> **Task to complete**
Transcribe the whole listing below. Pictures do not go in the copy.
↓
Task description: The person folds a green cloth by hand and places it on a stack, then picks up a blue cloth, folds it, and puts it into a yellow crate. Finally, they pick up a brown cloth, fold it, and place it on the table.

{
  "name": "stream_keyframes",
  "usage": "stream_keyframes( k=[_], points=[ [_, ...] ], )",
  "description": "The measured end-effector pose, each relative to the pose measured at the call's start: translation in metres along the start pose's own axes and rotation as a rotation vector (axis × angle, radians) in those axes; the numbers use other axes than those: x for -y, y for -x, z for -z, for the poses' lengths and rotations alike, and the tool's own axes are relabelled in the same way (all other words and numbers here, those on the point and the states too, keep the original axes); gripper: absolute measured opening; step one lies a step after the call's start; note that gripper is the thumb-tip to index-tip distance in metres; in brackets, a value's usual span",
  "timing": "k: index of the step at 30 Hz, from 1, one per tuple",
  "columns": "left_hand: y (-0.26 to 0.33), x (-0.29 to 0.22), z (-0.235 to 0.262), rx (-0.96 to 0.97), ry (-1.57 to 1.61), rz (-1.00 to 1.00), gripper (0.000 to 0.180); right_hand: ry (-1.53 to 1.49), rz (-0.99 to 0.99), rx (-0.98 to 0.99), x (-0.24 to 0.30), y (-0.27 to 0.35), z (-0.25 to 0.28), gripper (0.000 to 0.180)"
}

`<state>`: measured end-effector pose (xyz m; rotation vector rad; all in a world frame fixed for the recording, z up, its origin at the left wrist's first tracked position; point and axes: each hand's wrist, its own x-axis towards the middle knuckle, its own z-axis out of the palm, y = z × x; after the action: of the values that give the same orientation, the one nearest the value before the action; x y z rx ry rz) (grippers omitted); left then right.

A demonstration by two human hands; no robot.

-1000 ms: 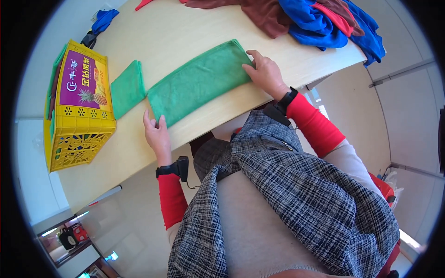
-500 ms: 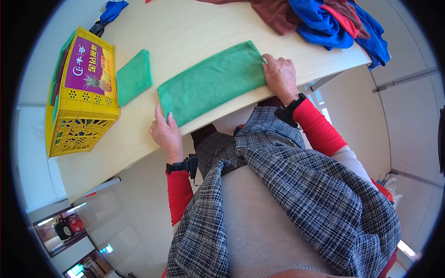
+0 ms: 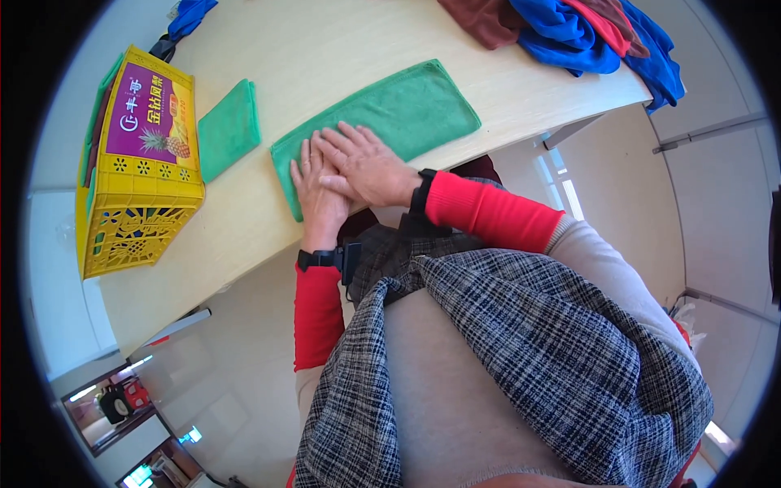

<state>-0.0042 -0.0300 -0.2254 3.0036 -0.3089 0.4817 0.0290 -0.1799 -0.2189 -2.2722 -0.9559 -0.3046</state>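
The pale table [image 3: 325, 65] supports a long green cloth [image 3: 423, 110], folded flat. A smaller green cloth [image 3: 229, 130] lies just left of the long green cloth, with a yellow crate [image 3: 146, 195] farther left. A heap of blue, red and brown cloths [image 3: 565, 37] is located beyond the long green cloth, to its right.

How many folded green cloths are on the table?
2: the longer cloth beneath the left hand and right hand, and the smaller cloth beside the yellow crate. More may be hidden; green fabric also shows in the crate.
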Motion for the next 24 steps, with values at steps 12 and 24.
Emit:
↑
> **Result of the exercise**
Task description: The person folds a green cloth by hand and places it on a stack, then picks up a blue cloth, folds it, and puts it into a yellow crate. Finally, they pick up a brown cloth, fold it, and place it on the table.

{
  "name": "stream_keyframes",
  "usage": "stream_keyframes( k=[_], points=[ [_, ...] ], )",
  "description": "The measured end-effector pose, each relative to the pose measured at the call's start: translation in metres along the start pose's own axes and rotation as a rotation vector (axis × angle, radians) in those axes; the numbers use other axes than those: x for -y, y for -x, z for -z, for the poses' lengths and rotations alike, and the tool's own axes are relabelled in the same way (all other words and numbers here, those on the point and the states too, keep the original axes); gripper: absolute measured opening; step one lies a step after the call's start; note that gripper is the thumb-tip to index-tip distance in metres; in brackets, a value's usual span",
  "timing": "k: index of the step at 30 Hz, from 1, one per tuple",
  "columns": "left_hand: y (-0.26 to 0.33), x (-0.29 to 0.22), z (-0.235 to 0.262), rx (-0.96 to 0.97), ry (-1.57 to 1.61), rz (-1.00 to 1.00), gripper (0.000 to 0.180); right_hand: ry (-1.53 to 1.49), rz (-0.99 to 0.99), rx (-0.98 to 0.99), x (-0.24 to 0.30), y (-0.27 to 0.35), z (-0.25 to 0.28), gripper (0.000 to 0.180)"
}

`<state>`: measured end-effector pose (xyz m; rotation vector rad; all in a world frame fixed for the recording, z up, its origin at the left wrist's first tracked position; point and axes: each hand's wrist, its own x-axis towards the middle knuckle, its own z-axis out of the palm, y = z × x; after the action: of the values that give the same orientation, the one nearest the value before the action; x y z rx ry rz) (grippers omitted); left then right.

A demonstration by two human hands; no robot.

-1000 ms: 
-500 ms: 
+0 ms: 

<state>-0.0042 -0.0300 -0.2254 3.0036 -0.3089 0.4817 0.0290 -0.1799 -0.2189 -2.2722 -0.9559 -0.3046</state>
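The pale table [image 3: 325, 65] supports a long green cloth [image 3: 423, 110], folded flat. A smaller green cloth [image 3: 229, 130] lies just left of the long green cloth, with a yellow crate [image 3: 146, 195] farther left. A heap of blue, red and brown cloths [image 3: 565, 37] is located beyond the long green cloth, to its right.

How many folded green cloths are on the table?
2: the longer cloth beneath the left hand and right hand, and the smaller cloth beside the yellow crate. More may be hidden; green fabric also shows in the crate.
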Motion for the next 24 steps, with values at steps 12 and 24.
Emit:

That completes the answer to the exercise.